SM Wong 黃思敏 and W Cheuk 卓華

  1. The diagnosis is porphyria cutanea tarda, acquired type (PCT). Differential Diagnoses include: other types of porphyria, epidermolysis bullosa acquisita, bullous pemphigoid, pemphigus, linear IgA dermatosis, cutaneous lupus erythematosus, and pseudoporphyria.
  2. History of drug use, alcoholism, hepatitis status, family history, iron intake, photosensitivity should be explored. This gentleman was found to be a chronic alcoholic and hepatitis C carrier and there was also a positive history for photosensitivity.
  3. Urine for porphyrins, blood for liver function, hepatitis status including hepatitis B and C if indicated, iron profile, AFP level to screen for hepatocarcinoma if hepatitis serology is positive. Ultrasound of the liver should be performed.
  4. Urinary porphyrin levels are markedly elevated in PCT patients and in visible light, the excess porphyrin pigment can often be seen. A pink fluorescence colour is seen on Wood's lamp radiation of the urine.

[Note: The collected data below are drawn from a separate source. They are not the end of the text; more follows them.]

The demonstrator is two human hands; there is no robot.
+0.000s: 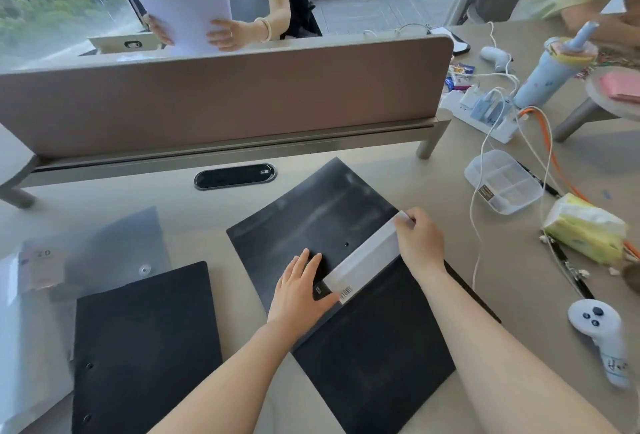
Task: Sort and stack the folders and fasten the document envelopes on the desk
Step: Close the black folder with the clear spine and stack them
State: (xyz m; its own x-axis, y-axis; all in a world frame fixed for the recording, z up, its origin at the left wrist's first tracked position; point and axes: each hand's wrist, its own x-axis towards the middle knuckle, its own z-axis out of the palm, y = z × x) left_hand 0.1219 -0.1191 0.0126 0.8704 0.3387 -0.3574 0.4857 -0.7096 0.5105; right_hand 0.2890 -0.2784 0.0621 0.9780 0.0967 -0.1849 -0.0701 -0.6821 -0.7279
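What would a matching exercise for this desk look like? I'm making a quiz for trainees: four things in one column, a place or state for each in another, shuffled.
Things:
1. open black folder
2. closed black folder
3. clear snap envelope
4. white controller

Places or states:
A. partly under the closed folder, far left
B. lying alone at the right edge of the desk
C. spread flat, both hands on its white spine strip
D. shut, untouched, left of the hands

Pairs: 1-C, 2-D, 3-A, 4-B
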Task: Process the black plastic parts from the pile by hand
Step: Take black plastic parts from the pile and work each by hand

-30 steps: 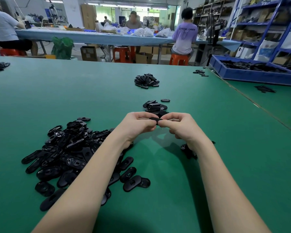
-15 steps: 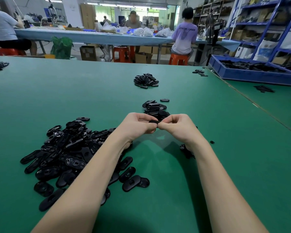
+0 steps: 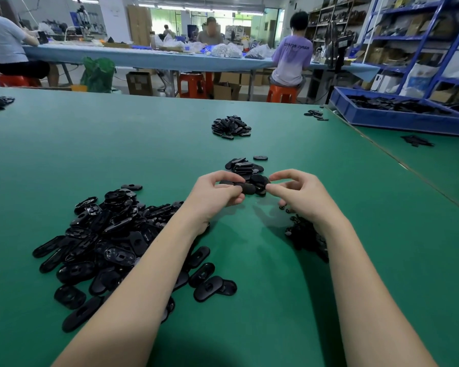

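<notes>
Both hands parted; left hand (image 3: 217, 193) holds black part (image 3: 245, 187); right hand (image 3: 300, 194) released.

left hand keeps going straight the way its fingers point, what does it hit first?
Probably the right hand. The left hand points right, gripping a flat black oval plastic part; the right fingertips sit at its far end. Depth is unclear.

Glossy black plastic parts (image 3: 109, 234), matt green table (image 3: 117, 144)
</notes>
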Tool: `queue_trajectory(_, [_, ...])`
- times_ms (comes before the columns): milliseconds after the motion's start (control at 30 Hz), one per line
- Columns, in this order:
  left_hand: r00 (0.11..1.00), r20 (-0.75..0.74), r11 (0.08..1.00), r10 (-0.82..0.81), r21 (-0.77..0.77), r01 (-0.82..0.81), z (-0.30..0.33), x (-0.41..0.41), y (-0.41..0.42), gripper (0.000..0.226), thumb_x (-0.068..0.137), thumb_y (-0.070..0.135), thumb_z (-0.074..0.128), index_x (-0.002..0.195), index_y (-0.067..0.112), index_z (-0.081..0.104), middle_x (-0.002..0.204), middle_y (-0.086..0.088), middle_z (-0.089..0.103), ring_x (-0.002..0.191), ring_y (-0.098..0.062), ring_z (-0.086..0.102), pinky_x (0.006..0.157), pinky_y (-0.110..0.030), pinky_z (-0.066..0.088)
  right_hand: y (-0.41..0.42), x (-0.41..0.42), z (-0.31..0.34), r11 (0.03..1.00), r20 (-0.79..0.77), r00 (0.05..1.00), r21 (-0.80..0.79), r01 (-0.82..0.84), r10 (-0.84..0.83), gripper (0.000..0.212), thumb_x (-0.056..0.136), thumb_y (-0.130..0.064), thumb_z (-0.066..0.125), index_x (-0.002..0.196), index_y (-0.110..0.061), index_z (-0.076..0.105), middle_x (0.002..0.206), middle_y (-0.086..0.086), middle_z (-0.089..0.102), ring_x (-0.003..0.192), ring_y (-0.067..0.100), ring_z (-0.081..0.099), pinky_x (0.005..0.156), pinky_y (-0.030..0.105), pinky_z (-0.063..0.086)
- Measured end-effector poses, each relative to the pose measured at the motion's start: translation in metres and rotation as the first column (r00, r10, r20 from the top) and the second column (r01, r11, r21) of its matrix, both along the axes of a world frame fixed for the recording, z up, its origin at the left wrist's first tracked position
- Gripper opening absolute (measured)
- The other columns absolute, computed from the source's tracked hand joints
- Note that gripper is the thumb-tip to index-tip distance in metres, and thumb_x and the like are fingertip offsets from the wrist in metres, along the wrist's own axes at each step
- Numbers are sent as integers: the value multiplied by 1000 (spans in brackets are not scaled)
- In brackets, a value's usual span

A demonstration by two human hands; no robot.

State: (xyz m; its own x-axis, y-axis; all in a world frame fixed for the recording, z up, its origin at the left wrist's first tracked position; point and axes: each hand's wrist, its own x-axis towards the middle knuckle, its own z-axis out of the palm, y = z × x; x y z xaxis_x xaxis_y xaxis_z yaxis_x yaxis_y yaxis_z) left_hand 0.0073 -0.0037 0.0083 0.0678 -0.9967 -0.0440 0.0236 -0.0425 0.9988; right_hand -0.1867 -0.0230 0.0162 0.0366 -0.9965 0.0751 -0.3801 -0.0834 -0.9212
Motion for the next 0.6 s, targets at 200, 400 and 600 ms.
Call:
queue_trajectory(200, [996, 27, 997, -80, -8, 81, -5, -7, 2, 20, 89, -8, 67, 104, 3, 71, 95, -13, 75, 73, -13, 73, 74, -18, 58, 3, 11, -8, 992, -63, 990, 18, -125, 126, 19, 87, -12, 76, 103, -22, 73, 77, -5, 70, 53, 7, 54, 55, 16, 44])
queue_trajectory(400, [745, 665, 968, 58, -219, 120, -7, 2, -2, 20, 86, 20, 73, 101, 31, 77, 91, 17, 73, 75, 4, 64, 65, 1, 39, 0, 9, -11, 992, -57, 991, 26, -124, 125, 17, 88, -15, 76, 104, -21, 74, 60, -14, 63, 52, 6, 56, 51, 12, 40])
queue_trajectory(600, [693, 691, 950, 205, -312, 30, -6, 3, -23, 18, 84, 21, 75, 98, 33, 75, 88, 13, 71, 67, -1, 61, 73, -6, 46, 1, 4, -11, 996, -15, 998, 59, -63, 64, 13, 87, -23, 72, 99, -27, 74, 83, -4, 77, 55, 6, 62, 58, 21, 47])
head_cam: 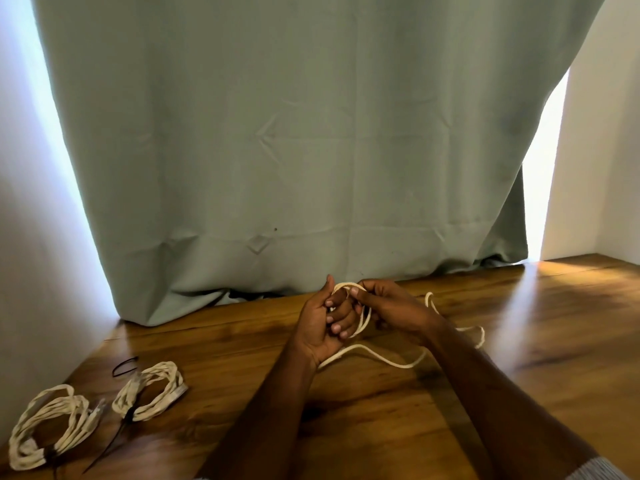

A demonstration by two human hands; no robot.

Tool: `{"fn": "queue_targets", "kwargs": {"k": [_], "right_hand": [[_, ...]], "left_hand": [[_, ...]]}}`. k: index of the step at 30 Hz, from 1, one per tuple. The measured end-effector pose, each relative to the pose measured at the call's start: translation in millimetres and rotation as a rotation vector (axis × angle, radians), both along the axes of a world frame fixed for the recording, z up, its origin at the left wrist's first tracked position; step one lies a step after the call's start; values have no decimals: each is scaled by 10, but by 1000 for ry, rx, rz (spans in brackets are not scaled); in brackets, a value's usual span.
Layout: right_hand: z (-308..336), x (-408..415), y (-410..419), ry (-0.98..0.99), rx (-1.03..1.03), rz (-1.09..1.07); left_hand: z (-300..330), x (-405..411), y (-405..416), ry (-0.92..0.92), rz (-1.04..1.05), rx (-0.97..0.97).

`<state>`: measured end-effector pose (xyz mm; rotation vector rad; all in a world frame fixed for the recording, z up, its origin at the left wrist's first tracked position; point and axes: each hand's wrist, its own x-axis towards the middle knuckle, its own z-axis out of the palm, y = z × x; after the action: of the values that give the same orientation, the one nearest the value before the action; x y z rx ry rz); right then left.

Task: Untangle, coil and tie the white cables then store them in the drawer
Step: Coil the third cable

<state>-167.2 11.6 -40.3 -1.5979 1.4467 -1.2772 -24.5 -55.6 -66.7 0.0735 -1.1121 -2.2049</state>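
Here the left hand (320, 327) and the right hand (388, 308) both grip loops of a white cable (363, 317) above the wooden counter (381, 410), the loops standing roughly upright between the curled fingers, while its loose tail (398, 362) runs rightward along the counter and curls back near the right wrist. How many turns lie inside the hands is hidden by the fingers. At the counter's left end lie two coiled cables, one (149, 389) and another (48, 427), each bound by a dark tie, a loose black tie (124, 365) beside them, under a grey-green curtain (277, 150) with white walls either side.
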Motion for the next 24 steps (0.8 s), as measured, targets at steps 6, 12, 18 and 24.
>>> {"fn": "queue_targets", "kwargs": {"k": [6,12,18,24], "right_hand": [[266,160,51,-101,-299,-30],[150,42,-31,-64,-192,-29],[-139,-33,-41,218,-350,-104],[-212,-82,-21,498,-319,-176]], "left_hand": [[251,-22,83,119,-174,-131],[178,-66,117,42,-130,-123],[180,-17,-25,183,-93,46],[266,59,-25,200,82,76]]}}
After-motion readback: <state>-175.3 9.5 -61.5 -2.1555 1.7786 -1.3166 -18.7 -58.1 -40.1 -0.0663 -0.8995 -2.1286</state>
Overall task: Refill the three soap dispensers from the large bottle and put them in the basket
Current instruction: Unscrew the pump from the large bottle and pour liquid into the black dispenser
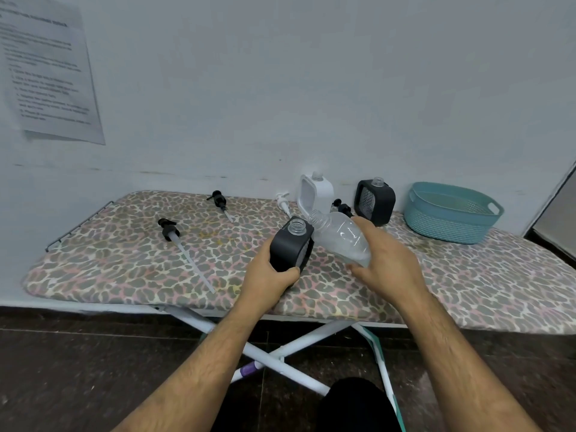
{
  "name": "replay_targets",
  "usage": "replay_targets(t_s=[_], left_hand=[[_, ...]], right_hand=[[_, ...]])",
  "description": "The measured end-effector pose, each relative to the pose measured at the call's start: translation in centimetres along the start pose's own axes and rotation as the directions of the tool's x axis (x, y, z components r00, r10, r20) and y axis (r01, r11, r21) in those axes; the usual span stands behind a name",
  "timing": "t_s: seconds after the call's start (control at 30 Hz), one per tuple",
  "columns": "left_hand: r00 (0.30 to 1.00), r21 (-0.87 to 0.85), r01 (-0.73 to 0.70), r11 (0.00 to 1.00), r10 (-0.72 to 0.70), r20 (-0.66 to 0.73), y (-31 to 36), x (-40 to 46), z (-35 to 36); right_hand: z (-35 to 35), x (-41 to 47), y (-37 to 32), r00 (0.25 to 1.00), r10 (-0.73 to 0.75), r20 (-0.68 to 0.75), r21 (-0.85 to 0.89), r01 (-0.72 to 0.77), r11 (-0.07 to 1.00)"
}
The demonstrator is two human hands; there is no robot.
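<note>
Left hand (269, 277) grips a squarish black dispenser (291, 244), neck uncapped; right hand (385, 260) holds a clear ribbed bottle (339, 236) tilted beside it

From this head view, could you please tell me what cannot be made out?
- Notice on the wall: print too blurred to read.
- Soap level in the black dispenser: opaque body, left hand over it.
- Bottle base: behind the right hand.
- Basket floor: hidden by its near wall.

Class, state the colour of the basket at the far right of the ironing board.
The basket is teal, a light blue-green, seen best in the head view.
</note>
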State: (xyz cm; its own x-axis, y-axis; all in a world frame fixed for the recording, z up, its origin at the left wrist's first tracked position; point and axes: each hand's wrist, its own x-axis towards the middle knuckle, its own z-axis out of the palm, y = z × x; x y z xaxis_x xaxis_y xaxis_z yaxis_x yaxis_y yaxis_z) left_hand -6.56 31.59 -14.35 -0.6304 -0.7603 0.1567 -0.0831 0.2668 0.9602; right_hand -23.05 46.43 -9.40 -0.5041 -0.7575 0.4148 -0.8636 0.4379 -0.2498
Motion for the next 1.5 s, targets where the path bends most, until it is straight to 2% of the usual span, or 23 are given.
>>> replay_targets(t_s=[0.13,0.97,1.5], left_hand=[[1.000,0.020,-0.017,1.000,0.017,-0.008,-0.1,0.1,0.0],[0.999,0.027,-0.047,0.999,0.047,-0.002,0.2,-0.2,-0.2],[0.999,0.034,-0.031,0.999,0.031,-0.007,0.3,-0.4,0.0]], right_hand=[[-0.3,0.3,-0.1,0.999,-0.008,0.036,-0.082,0.011,0.997],[-3.0,2.2,-1.5,0.984,0.000,0.179,-0.305,0.055,0.951],[-4.2,2.7,-2.0,0.982,-0.029,0.185,-0.359,0.095,0.929]])
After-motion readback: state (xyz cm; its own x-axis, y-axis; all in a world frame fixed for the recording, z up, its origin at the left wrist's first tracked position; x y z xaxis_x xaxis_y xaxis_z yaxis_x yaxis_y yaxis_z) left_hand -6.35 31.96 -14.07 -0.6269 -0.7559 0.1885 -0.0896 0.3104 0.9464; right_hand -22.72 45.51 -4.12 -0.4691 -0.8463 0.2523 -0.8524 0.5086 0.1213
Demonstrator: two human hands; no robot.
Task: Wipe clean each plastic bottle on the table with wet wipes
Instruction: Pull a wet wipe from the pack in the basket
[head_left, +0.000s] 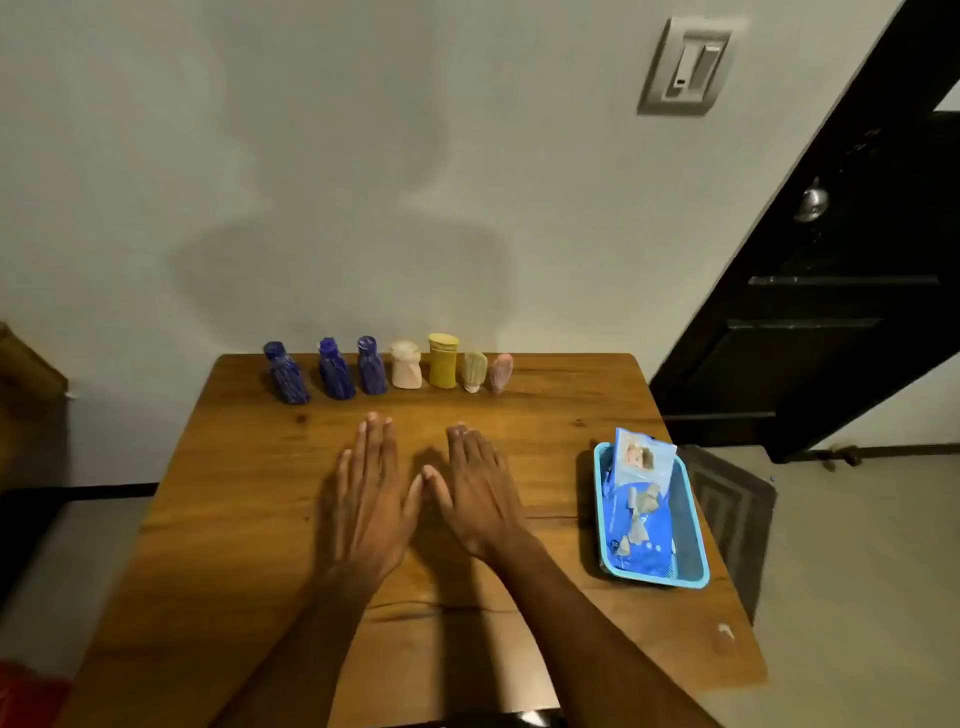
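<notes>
Several plastic bottles stand in a row along the far edge of the wooden table (218, 519): three dark blue ones (335, 374), a cream one (405, 365), a yellow one (443, 361), a small pale one (474, 372) and a small pink one (501, 372). A blue pack of wet wipes (638, 512) lies in a light blue tray (693, 540) at the table's right side. My left hand (366, 499) and my right hand (480, 493) lie flat on the table's middle, palms down, fingers straight, thumbs touching. Neither holds anything.
A grey wall with a light switch (685, 65) rises behind the table. A dark door (831, 260) with a metal knob stands at the right, a dark mat (737, 509) on the floor below it. A brown object (26, 364) sits at the left.
</notes>
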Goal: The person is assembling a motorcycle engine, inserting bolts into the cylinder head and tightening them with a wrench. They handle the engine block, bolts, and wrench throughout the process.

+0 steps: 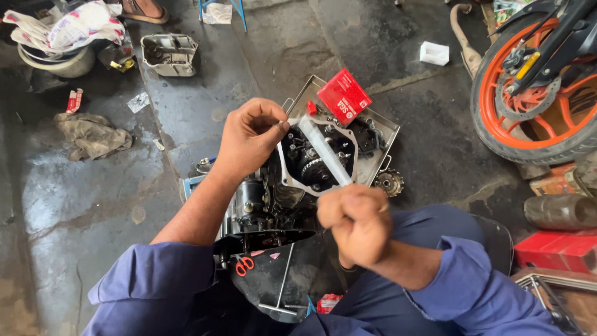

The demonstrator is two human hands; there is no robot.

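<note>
Above the open engine [292, 180], left hand [249, 140] and right hand [357, 221] pinch a clear plastic sleeve [323, 152] — taut, slanted

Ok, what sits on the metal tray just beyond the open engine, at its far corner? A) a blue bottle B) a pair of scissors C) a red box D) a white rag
C: a red box rests on the far corner of the metal tray, beyond the engine over which the left hand and right hand hold a clear strip.
</note>
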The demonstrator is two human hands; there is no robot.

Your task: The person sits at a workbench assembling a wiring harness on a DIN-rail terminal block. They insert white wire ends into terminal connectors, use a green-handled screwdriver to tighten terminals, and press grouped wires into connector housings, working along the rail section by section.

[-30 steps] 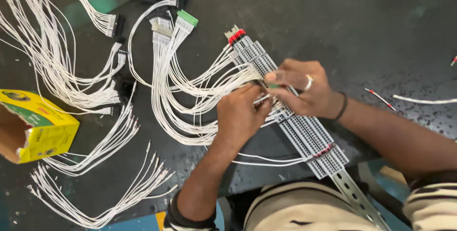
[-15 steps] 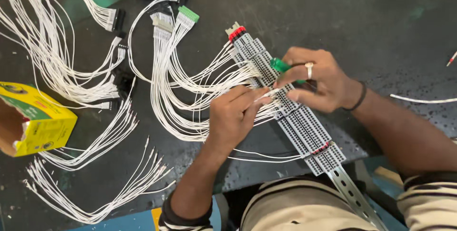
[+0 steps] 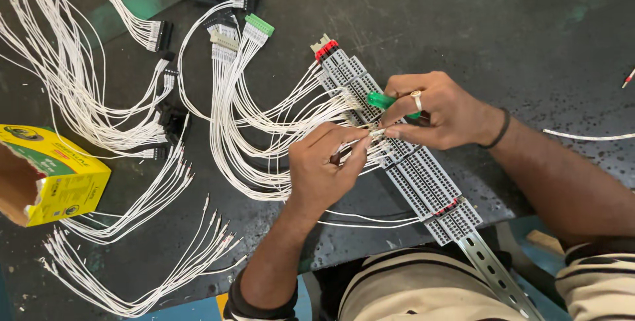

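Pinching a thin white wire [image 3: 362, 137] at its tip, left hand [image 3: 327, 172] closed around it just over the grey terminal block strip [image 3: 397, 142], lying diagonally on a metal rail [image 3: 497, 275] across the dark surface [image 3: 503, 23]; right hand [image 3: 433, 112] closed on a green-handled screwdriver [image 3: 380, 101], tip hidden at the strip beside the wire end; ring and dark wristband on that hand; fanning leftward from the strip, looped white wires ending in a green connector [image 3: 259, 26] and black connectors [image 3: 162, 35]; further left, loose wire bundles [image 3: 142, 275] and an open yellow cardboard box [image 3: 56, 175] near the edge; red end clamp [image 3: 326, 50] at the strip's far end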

  5. The patient should be advised to abstain from alcohol and avoid sun exposure which may aggravate the skin condition. Liver function should be monitored and the patient should also be referred to the hepatology department for further assessment. High plasma iron levels inactivate uroporphyrinogen decarboxylase, the enzyme that is deficient in PCT. In cases of iron overload, phlebotomy can remove excessive iron in patients with PCT. Standard phlebotomy for adults consists of removal of 250-500 mL of blood once or twice per week depending on the patient's tolerance and clinical response. Low dose chloroquine or hydroxychloroquine can be considered in cases where phlebotomy cannot be used.